From the listing below, copy only the lines running from the line that contains "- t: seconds" to the line that contains "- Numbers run", both included.

========

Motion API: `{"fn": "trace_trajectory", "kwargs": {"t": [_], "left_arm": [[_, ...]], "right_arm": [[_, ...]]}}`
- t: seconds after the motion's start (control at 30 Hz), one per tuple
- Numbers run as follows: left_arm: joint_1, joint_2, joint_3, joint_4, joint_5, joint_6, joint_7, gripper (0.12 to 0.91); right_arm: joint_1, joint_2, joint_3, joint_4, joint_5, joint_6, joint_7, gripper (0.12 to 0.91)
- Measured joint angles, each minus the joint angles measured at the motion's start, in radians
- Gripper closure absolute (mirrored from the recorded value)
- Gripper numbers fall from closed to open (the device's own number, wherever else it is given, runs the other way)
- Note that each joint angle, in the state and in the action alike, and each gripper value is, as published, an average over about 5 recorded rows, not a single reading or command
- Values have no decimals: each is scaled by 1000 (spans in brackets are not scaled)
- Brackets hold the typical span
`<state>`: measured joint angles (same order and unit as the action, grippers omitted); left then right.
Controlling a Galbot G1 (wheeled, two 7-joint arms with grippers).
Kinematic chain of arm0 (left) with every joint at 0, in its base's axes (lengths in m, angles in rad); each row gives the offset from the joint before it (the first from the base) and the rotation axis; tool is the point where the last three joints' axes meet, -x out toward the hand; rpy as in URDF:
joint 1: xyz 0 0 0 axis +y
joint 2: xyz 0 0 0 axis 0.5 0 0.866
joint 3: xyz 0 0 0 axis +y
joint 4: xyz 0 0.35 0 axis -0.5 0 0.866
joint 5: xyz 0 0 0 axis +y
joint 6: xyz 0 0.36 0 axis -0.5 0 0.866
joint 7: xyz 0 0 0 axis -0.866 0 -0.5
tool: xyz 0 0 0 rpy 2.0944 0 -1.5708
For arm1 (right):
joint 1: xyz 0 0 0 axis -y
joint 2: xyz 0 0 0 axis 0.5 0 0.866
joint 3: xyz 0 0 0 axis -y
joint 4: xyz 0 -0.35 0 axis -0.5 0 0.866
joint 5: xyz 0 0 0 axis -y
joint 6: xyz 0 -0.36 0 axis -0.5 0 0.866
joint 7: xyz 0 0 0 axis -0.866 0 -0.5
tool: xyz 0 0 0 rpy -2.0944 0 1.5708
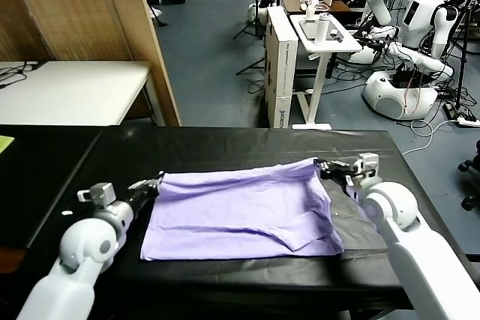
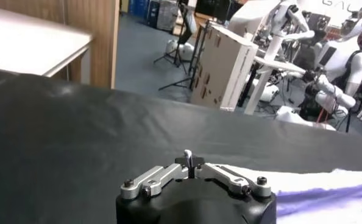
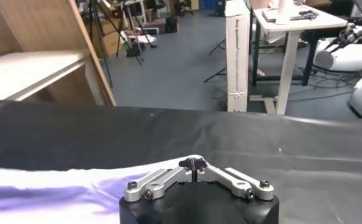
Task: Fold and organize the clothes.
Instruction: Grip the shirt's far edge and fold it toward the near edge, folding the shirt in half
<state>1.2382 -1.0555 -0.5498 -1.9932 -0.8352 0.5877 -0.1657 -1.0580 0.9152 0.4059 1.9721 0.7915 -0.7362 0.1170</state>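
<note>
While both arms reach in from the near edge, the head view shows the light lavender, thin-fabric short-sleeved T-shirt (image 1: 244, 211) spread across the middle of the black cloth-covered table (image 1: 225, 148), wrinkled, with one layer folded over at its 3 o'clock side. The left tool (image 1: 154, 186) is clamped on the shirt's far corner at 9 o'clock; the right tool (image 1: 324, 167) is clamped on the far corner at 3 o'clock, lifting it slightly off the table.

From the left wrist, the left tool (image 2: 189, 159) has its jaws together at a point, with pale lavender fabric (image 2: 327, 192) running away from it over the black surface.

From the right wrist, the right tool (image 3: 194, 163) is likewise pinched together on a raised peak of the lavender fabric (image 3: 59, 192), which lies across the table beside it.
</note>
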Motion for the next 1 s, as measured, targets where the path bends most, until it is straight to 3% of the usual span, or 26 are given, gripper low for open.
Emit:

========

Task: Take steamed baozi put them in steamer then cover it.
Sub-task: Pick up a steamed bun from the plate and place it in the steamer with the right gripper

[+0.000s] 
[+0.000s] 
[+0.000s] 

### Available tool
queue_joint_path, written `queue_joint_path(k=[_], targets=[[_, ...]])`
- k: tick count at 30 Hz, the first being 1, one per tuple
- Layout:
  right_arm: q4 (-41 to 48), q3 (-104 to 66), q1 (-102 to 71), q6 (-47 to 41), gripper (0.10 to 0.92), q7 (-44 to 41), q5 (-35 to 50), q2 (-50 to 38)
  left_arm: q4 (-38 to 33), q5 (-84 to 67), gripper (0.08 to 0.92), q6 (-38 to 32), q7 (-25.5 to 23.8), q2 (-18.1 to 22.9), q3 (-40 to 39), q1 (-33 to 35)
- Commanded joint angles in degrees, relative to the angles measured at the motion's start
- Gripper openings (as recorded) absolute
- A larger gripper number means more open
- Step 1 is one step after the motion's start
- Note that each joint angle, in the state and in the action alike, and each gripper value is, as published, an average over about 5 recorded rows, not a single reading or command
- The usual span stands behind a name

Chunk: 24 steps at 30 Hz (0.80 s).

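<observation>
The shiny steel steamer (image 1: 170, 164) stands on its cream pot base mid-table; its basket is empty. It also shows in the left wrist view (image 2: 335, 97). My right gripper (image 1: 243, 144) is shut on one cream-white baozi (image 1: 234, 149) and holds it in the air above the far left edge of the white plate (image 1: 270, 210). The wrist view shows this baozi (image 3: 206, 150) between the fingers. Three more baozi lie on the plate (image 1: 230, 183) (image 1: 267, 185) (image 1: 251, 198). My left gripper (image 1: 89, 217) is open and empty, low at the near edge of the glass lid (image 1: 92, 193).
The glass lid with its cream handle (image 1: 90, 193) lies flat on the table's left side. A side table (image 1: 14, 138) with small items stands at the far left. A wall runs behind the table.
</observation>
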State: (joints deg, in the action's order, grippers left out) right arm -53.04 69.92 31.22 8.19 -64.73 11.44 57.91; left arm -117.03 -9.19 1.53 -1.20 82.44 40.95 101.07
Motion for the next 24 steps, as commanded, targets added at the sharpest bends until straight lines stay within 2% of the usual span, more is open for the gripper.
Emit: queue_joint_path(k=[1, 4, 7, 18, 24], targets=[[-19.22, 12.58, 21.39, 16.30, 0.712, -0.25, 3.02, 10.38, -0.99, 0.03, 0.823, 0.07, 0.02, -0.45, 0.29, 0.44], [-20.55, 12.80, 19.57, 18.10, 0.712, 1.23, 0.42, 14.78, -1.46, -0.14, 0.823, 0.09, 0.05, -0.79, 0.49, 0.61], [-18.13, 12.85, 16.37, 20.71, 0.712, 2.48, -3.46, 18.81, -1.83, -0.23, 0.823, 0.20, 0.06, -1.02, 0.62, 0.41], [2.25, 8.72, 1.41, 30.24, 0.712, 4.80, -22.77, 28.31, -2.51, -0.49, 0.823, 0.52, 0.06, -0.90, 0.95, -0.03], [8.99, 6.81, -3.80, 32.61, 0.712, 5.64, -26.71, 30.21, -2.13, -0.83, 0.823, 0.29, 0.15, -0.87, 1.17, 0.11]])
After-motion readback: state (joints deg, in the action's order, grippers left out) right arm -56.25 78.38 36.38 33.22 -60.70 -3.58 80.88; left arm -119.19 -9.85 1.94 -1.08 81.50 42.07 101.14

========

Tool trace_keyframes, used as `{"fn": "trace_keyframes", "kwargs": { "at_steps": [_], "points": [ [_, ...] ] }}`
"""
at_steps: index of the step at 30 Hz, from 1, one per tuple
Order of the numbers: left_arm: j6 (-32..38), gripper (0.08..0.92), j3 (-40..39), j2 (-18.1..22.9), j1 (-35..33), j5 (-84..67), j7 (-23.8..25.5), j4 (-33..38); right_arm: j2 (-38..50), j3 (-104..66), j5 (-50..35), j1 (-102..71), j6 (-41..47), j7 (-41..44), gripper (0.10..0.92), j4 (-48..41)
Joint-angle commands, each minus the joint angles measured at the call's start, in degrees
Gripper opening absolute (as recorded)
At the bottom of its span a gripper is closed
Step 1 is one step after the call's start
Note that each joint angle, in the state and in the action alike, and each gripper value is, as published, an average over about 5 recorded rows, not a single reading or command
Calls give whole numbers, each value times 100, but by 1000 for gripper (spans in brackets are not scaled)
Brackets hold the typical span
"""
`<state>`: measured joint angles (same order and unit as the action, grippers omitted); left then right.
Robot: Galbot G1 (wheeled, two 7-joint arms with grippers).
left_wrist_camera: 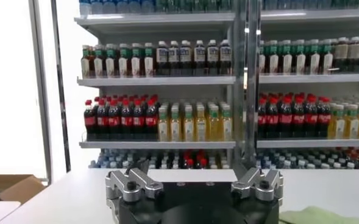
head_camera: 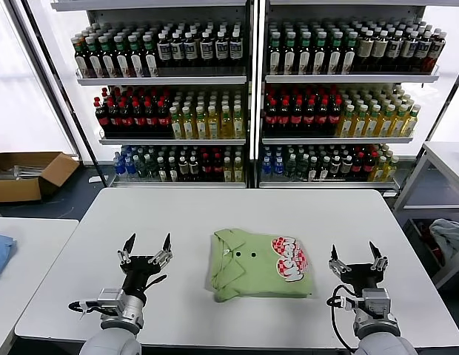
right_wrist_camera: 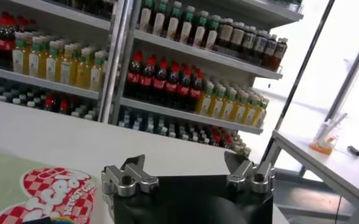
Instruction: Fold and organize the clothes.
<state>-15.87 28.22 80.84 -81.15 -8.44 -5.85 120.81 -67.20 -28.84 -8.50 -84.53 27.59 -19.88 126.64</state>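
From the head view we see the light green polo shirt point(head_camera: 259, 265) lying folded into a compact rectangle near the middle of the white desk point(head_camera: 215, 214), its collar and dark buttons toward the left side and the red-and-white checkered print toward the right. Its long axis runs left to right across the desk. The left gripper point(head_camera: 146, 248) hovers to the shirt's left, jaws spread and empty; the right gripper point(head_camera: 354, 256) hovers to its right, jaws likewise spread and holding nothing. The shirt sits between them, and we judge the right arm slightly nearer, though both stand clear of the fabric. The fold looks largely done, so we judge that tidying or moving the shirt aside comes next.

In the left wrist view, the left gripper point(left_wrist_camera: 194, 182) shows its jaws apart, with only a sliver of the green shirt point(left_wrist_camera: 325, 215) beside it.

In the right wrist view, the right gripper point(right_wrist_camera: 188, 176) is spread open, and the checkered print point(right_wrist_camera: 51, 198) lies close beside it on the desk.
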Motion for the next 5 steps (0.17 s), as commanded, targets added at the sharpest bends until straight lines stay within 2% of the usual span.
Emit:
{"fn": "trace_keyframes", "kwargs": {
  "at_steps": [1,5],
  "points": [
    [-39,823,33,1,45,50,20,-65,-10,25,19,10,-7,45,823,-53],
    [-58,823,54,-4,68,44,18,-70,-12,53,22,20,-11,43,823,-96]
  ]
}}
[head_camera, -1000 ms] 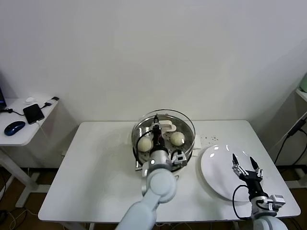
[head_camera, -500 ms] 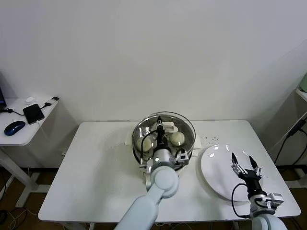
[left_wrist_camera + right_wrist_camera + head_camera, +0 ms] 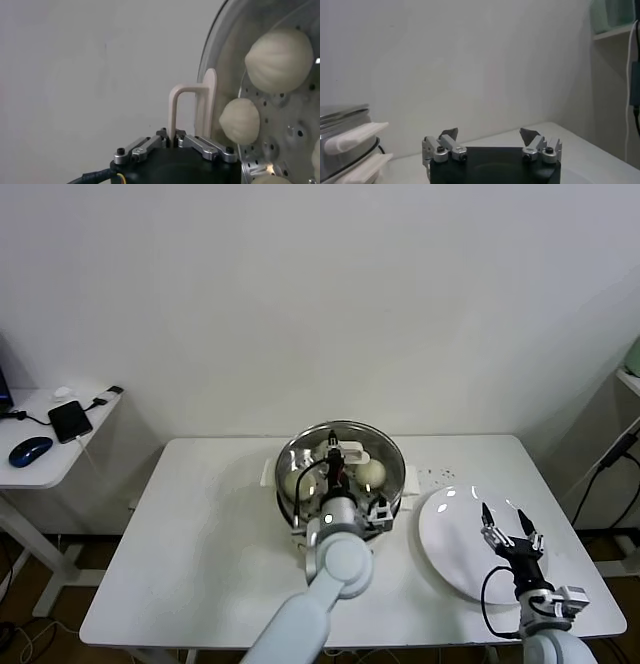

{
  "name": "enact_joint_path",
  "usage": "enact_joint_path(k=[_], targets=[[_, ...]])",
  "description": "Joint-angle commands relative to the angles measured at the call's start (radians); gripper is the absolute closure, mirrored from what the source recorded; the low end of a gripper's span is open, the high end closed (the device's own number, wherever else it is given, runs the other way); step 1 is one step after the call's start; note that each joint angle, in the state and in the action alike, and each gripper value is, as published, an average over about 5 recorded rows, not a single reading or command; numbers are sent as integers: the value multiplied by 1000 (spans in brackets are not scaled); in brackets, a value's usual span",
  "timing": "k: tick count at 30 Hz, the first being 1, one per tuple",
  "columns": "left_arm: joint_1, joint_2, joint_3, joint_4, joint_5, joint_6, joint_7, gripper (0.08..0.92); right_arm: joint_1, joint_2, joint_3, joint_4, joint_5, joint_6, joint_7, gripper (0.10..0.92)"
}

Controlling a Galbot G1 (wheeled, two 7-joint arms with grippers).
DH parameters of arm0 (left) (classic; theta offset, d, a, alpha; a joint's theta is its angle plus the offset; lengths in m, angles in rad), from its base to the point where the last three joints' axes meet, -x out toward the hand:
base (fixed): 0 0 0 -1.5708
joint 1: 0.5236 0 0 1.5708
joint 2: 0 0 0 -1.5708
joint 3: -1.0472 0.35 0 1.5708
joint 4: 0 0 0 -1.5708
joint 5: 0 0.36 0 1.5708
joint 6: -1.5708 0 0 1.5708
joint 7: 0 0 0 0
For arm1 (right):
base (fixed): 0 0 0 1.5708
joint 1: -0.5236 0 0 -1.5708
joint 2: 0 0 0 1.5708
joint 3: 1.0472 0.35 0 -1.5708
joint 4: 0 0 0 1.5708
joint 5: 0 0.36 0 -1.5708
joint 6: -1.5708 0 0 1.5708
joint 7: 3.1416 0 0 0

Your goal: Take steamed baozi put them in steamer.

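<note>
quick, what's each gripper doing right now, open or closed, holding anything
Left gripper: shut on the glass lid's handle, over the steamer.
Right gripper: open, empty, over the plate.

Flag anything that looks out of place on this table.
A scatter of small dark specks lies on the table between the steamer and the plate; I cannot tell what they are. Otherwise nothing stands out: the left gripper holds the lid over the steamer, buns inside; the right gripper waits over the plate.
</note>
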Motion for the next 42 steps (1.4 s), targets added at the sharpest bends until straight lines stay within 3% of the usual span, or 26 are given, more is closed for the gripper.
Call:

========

— FINISHED TASK —
- t: seconds after the motion's start (control at 30 Hz), one per tuple
- Numbers run as follows: left_arm: joint_1, joint_2, joint_3, joint_4, joint_5, joint_6, joint_7, gripper (0.12 to 0.91); right_arm: joint_1, joint_2, joint_3, joint_4, joint_5, joint_6, joint_7, gripper (0.12 to 0.91)

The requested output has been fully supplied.